Todas estas tareas sin valor añadido tienen el valor del bienestar físico y psicológico, de la higiene y del mantenimiento diario de una vida. La propia sociedad capitalista se ha encargado durante siglos de devaluar todas esas tareas para que el sistema de trabajo funcionara, un sistema basado además en la división de sexos. Que el hombre trabajara fuera del hogar y que, a su regreso, todo estuviera listo por parte de su esposa (comida, atención a los hijos e hijas, ropa lista...) para que él pudiera volver pronto a la fábrica. Así es como ha funcionado durante siglos el sistema. Y de ahí las polémicas y reticencias durante décadas sobre la incorporación de las mujeres al trabajo.

Es el motivo de que, hoy, muchos hogares contraten personal de servicio (la mayoría mujeres) para trabajar fuera del hogar.
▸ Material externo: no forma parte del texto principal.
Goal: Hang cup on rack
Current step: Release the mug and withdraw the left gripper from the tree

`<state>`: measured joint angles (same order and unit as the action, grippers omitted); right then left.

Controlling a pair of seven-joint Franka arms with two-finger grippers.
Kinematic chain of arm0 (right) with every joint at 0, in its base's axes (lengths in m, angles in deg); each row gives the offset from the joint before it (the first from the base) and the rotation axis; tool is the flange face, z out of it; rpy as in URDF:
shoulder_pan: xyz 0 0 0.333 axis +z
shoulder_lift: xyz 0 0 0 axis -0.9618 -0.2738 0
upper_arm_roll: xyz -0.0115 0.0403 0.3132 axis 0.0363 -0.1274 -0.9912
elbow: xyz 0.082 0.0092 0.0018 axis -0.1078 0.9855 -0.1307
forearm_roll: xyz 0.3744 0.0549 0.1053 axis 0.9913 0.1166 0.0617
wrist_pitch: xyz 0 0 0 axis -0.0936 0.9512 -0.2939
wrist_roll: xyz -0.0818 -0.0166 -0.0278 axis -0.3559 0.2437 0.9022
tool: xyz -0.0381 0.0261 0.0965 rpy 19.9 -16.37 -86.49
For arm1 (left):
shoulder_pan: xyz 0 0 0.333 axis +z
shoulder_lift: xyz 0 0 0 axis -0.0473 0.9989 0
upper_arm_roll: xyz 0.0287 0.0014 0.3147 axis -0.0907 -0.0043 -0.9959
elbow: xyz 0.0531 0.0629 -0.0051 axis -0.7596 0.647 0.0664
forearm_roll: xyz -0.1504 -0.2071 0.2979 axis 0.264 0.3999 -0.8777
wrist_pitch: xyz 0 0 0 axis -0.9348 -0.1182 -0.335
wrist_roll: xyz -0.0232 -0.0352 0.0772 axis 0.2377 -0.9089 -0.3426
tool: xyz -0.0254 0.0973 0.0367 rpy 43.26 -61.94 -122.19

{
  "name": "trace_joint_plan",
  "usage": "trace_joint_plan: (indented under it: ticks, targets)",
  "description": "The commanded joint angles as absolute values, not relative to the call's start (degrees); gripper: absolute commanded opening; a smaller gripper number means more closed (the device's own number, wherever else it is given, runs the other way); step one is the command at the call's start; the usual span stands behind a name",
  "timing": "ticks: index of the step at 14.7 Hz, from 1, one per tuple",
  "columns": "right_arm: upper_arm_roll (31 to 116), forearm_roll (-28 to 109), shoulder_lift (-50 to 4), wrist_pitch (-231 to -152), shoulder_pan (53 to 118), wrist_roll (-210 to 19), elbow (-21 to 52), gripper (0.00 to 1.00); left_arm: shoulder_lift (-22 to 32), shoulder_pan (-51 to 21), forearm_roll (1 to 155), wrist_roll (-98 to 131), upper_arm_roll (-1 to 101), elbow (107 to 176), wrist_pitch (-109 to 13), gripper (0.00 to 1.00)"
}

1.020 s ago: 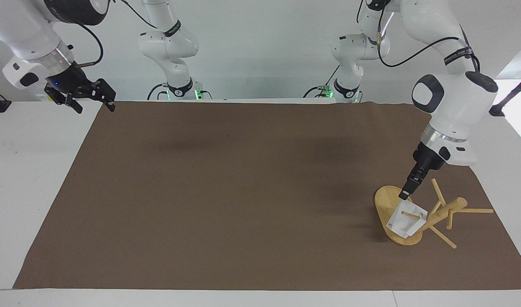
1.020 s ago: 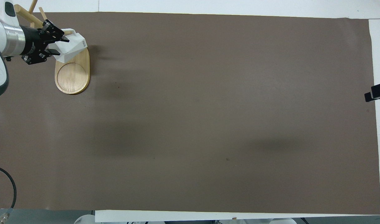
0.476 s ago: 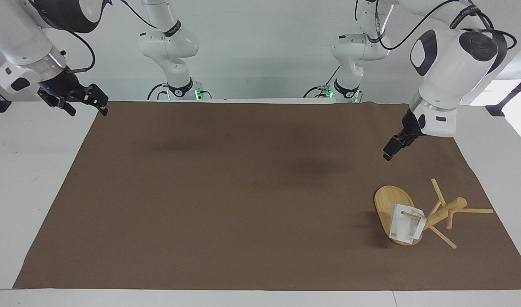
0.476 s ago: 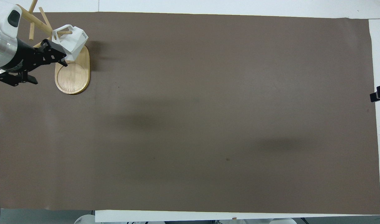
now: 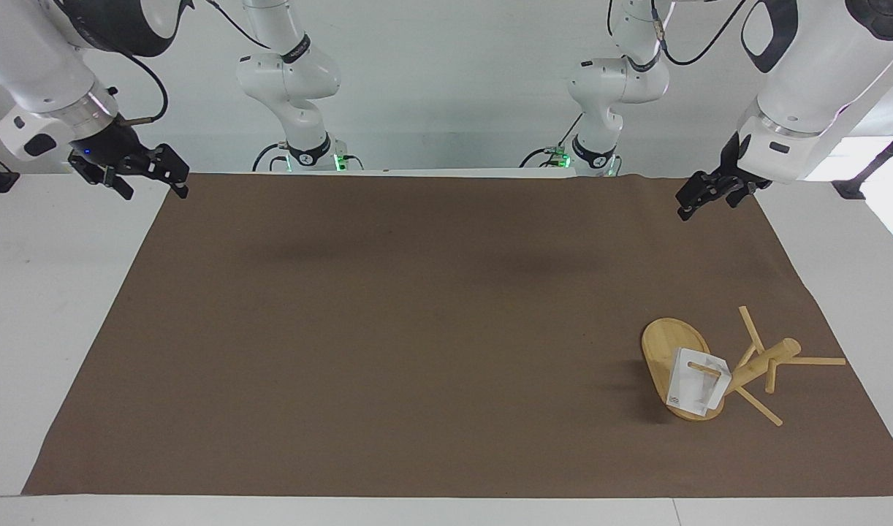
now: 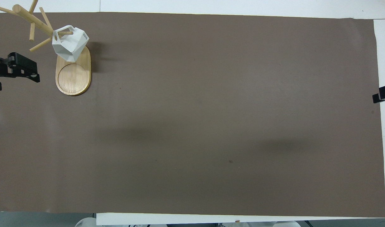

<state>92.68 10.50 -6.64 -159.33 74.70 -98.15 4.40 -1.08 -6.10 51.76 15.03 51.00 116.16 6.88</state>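
Bamboo, pale and smooth, makes up the rack (image 5: 755, 367), which in the facing view stands on the brown mat (image 5: 417, 329) that covers the desk (image 5: 52, 292), toward the left arm's end and close to the mat's edge farthest from the robots. Its oval base lies flat on the mat, and the thick post carries thin pegs that point out in several directions. The white faceted cup (image 5: 696, 386) hangs on one peg, which passes through the hole of its handle; the cup's body hangs over the base, free of any claw. The left gripper (image 5: 706, 193) hangs in the air over the mat's corner at the left arm's end, well apart from rack and cup, its fingers spread and holding nothing. The right gripper (image 5: 148, 174) hangs over the mat's corner at the right arm's end, its fingers likewise apart and empty, touching nothing.

In the overhead view the rack (image 6: 73, 74) sits by the mat's (image 6: 211, 110) corner farthest from the robots at the left arm's end, and the cup (image 6: 70, 42) hangs on its peg over the end of the base where the post rises. The left gripper (image 6: 13, 67) shows at the picture's edge beside the base, clear of it, with its fingers parted. Only a dark tip of the right gripper (image 6: 383, 93) shows at the mat's edge.
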Motion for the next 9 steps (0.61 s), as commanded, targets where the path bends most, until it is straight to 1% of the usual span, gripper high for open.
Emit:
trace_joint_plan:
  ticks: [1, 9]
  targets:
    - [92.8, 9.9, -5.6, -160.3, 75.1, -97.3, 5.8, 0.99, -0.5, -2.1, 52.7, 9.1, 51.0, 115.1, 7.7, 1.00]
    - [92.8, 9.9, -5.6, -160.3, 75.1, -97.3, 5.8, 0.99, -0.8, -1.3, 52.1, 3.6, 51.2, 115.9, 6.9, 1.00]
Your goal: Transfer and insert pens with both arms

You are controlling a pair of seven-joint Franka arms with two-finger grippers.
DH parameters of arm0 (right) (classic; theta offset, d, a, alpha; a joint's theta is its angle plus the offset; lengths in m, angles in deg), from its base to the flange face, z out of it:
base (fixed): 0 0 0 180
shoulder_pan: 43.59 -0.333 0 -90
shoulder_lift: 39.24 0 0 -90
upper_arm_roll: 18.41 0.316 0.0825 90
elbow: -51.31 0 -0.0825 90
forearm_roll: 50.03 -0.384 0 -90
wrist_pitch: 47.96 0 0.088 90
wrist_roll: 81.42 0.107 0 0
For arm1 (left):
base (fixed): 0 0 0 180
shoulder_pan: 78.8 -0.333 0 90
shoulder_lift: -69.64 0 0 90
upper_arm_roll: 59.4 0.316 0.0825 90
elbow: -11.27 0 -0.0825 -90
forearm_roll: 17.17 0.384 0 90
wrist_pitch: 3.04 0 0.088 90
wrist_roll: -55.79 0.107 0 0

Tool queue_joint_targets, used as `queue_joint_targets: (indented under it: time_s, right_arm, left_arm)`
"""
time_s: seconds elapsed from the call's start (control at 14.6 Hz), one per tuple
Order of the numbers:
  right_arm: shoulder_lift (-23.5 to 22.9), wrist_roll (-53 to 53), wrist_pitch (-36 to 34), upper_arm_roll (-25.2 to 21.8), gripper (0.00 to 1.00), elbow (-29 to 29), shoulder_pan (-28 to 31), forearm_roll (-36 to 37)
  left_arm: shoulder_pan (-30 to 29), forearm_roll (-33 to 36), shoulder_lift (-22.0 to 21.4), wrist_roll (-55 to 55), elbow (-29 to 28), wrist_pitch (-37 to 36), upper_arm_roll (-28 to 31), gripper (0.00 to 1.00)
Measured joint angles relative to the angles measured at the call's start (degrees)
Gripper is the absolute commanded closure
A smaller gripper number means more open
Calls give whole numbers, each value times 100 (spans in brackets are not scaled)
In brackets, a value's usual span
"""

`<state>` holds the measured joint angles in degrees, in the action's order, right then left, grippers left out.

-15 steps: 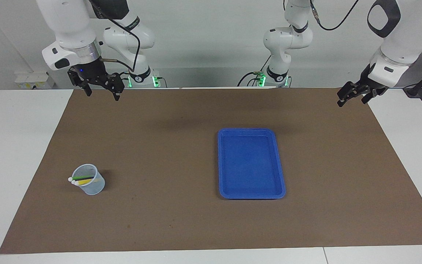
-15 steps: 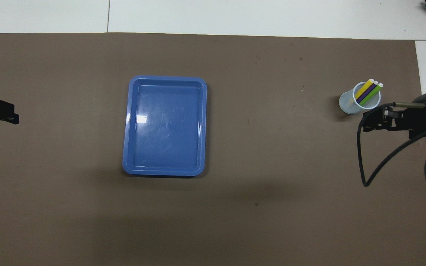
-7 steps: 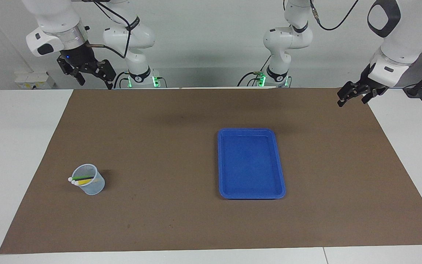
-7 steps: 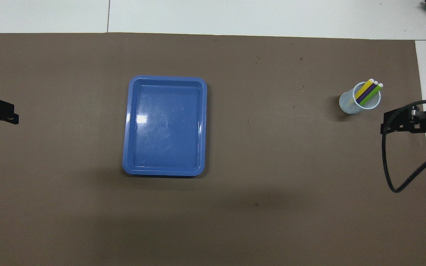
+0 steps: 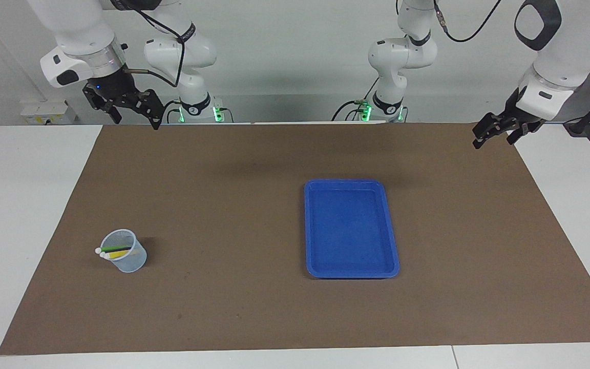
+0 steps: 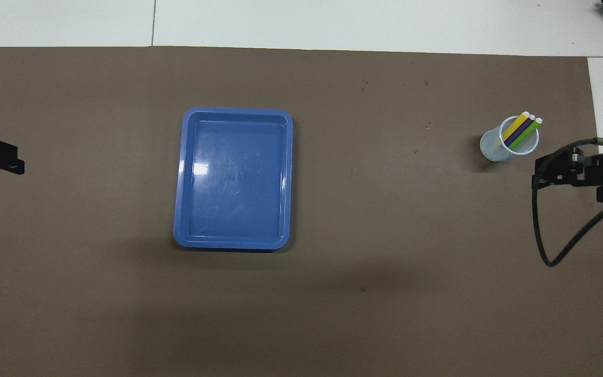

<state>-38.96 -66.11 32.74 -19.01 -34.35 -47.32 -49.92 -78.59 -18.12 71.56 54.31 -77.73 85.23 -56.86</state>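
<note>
Pens (image 5: 114,250) stand in cup (image 5: 125,251), lower left of facing view. Left claw (image 5: 494,134) upper right, right claw (image 5: 132,110) upper left: both apart, empty.

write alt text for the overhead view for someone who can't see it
Three pens, yellow, purple and green, stand in a clear cup on a brown mat; an empty blue tray lies mid-table. Open right gripper hangs beside the cup; open left gripper waits.
</note>
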Motion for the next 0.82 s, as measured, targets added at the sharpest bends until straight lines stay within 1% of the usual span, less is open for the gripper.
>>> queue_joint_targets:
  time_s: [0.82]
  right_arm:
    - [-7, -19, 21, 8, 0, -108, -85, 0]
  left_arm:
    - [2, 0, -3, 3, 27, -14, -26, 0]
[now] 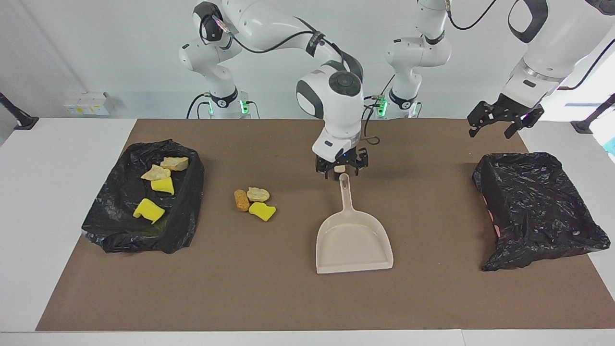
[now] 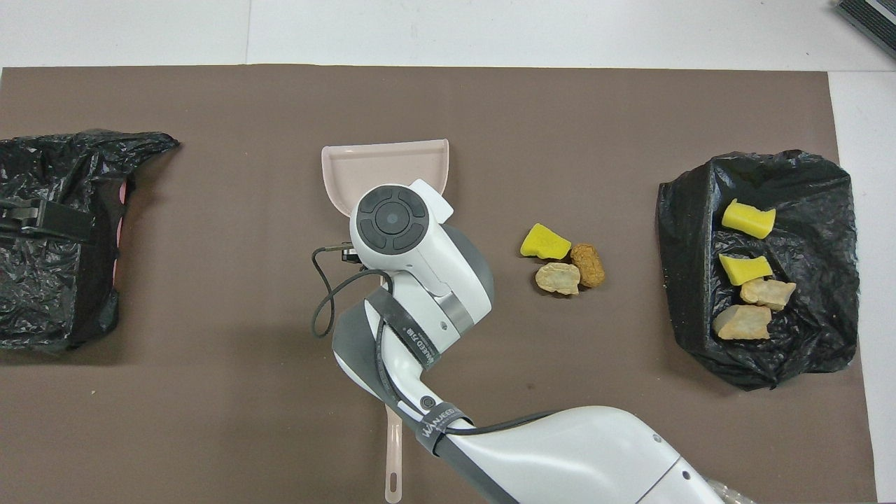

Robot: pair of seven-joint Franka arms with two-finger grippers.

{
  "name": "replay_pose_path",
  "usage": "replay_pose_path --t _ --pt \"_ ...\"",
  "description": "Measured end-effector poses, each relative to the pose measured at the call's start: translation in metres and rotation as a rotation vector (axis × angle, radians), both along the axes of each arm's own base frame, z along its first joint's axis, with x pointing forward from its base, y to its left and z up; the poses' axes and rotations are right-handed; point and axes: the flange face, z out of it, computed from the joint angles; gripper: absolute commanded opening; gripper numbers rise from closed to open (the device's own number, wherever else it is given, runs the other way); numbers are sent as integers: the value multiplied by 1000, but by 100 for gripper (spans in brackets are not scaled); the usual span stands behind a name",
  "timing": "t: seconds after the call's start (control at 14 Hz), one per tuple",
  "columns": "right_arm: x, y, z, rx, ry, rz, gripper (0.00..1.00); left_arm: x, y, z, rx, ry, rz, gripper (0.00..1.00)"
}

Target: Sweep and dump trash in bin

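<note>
Reaching with right gripper (image 1: 341, 169) to the handle tip of the beige plastic dustpan (image 1: 353, 240), likely to take it for scooping; cannot tell whether clenched or released. Waiting with left gripper (image 1: 504, 120) spread open over the crumpled black-bagged bin (image 1: 533, 211). Not yet swept: three trash scraps (image 1: 254, 203) on the mat beside the dustpan, toward the right arm's end. Already lying in the other black-lined bin (image 1: 120, 216): four more.

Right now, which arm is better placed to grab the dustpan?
Right. The right tool sits at the handle tip of the dustpan; the left tool hangs above the black-lined bin at its own end of the table.
</note>
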Motion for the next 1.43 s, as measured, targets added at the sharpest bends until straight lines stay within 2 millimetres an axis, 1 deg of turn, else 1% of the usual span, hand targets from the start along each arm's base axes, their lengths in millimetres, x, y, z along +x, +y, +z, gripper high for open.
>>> replay_pose_path --t 0.07,0.14,0.21,0.29,0.43,0.57,0.64,0.79,0.93,1.07,1.14,1.29,1.43 --pt "-14 -10 21 11 15 -3 100 2 -10 -5 0 9 -18 100" --pt "-32 -19 35 15 42 4 100 4 -23 -12 1 20 -41 100" --pt "-52 -22 41 10 70 16 100 7 -39 -19 2 27 -67 100" --pt "-75 -20 42 8 96 36 100 10 -59 -26 1 23 -101 100" --pt "-116 -11 29 27 158 66 100 13 -100 -39 3 19 -142 100" --pt "-153 -3 6 58 167 88 100 19 -141 -62 3 16 -148 100" --pt "-168 0 -10 53 169 104 100 22 -160 -75 4 13 -144 100" --pt "-195 10 -47 40 170 135 100 26 -197 -109 14 31 -114 100" --pt "-212 16 -74 29 170 151 100 31 -235 -145 17 25 -83 100" --pt "-217 23 -91 30 162 149 100 30 -271 -176 15 11 -71 100" --pt "-219 26 -97 30 161 150 100 30 -283 -189 14 6 -65 100" --pt "-221 31 -108 28 160 151 100 30 -296 -204 9 -7 -52 100" --pt "-223 32 -115 23 163 152 100 23 -305 -219 12 -4 -58 100"
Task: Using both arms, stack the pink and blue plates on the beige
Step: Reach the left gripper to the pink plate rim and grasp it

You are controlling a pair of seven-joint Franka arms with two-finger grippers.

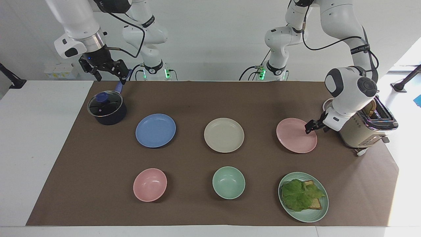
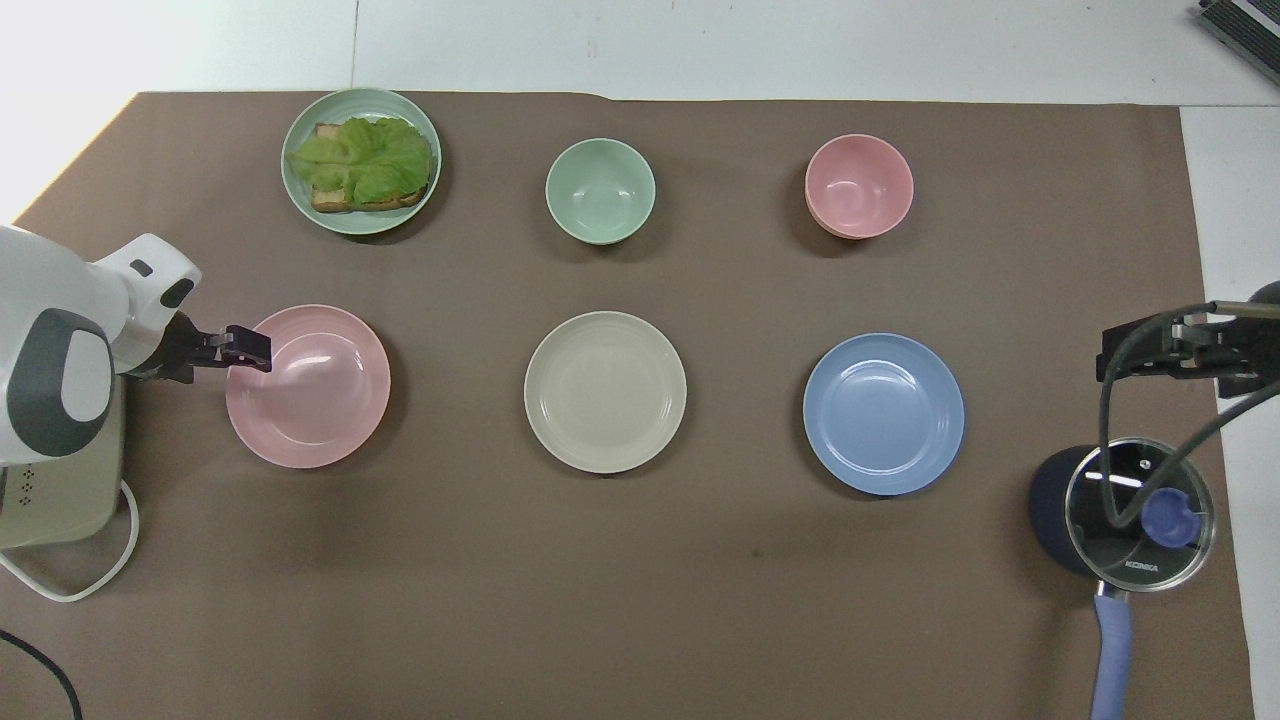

Las que no pueden, hacen malabares entre el valor añadido de su trabajo y el nulo valor añadido del hogar. De ahí la brecha que existe entre las horas que las mujeres aún dedican de más a las tareas domésticas que los hombres, aunque se incorporen poco a poco. Una diferencia que hace que ellas tengan unas dos horas menos de ocio que ellos, tiempo libre de peor calidad y más síntomas de depresión o ansiedad. Unas tareas no cobradas pero que, de serlo, equivalen a un 40% del PIB en España. Casi nada.

Así que ahí ha residido durante siglos el gran problema: en considerar como tareas de valor no añadido las que tienen muchísimo valor. Y sí, es cierto que nuestros hijos o hijas no van a agradecernos cambiar los pañales. También es cierto que no creo que nadie recuerde, cuando era bebé, quién se lo cambiara para agradecerlo. Pero como no podemos tener memoria de toda la infancia, lo que sí estoy segura es que cuando estemos impedidos o cuando estemos en la cama como ancianos, y nos hagamos nuestras necesidades de nuevo encima, y vengan nuestros hijos e hijas (u otra persona) a limpiarnos... nos daremos cuenta de cuantísimo valor e importancia tiene una tarea como cambiar un pañal. La vida, en su ciclo, se encarga de recordárnoslo.